Problem description
Copy out exactly the stretch below, from the line with "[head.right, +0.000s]" through the line with "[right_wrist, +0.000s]", both included; the pictures stay out.

Dataset extract

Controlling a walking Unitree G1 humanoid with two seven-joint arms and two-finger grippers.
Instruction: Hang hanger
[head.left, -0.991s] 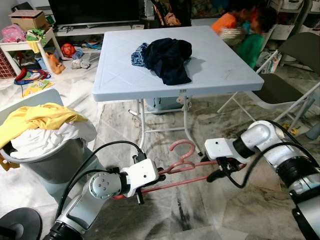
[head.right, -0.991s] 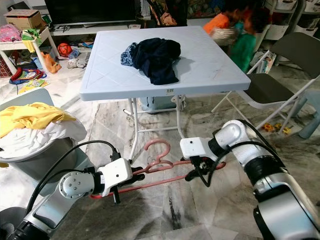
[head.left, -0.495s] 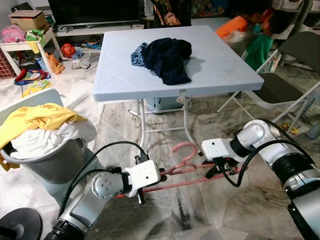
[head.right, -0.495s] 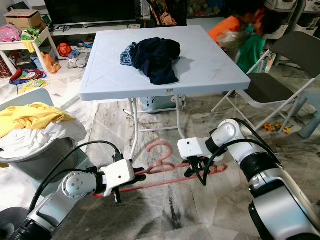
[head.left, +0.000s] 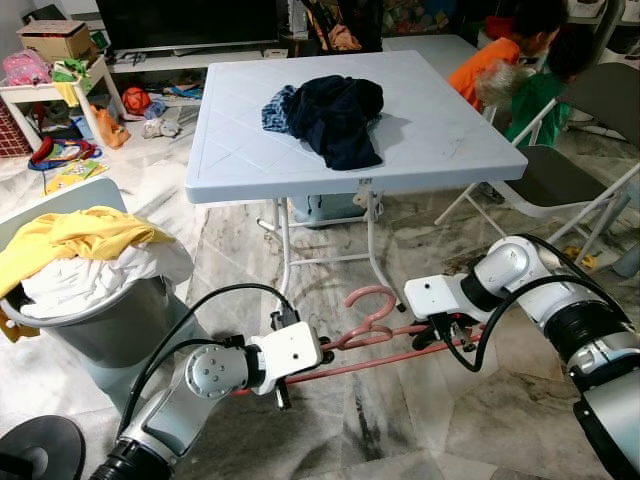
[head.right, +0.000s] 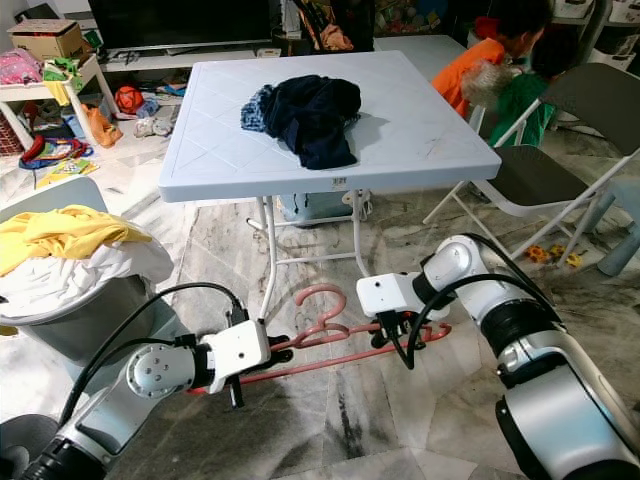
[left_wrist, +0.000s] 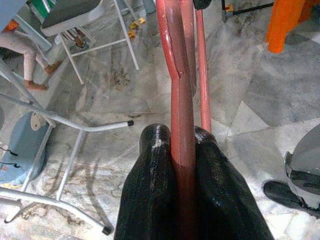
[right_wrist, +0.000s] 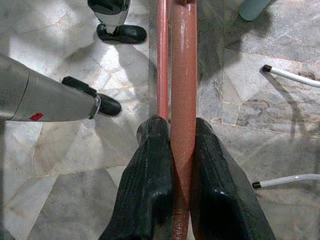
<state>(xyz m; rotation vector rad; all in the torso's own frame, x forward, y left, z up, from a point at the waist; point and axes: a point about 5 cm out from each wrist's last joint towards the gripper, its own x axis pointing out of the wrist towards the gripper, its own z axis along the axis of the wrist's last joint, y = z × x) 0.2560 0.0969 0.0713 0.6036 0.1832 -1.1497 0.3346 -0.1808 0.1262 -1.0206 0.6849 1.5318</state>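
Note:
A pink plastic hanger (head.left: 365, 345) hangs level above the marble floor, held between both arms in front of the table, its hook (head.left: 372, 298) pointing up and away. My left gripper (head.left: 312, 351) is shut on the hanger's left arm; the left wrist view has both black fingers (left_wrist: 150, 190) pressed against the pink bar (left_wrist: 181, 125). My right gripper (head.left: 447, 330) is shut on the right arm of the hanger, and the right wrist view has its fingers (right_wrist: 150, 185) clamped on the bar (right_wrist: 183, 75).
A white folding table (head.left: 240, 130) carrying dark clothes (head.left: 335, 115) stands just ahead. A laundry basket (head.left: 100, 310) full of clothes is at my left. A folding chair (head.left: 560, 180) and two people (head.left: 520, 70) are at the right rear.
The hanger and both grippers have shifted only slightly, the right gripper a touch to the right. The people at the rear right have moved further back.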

Response area
[head.right, +0.000s] 
[left_wrist, +0.000s] 
[right_wrist, +0.000s] 

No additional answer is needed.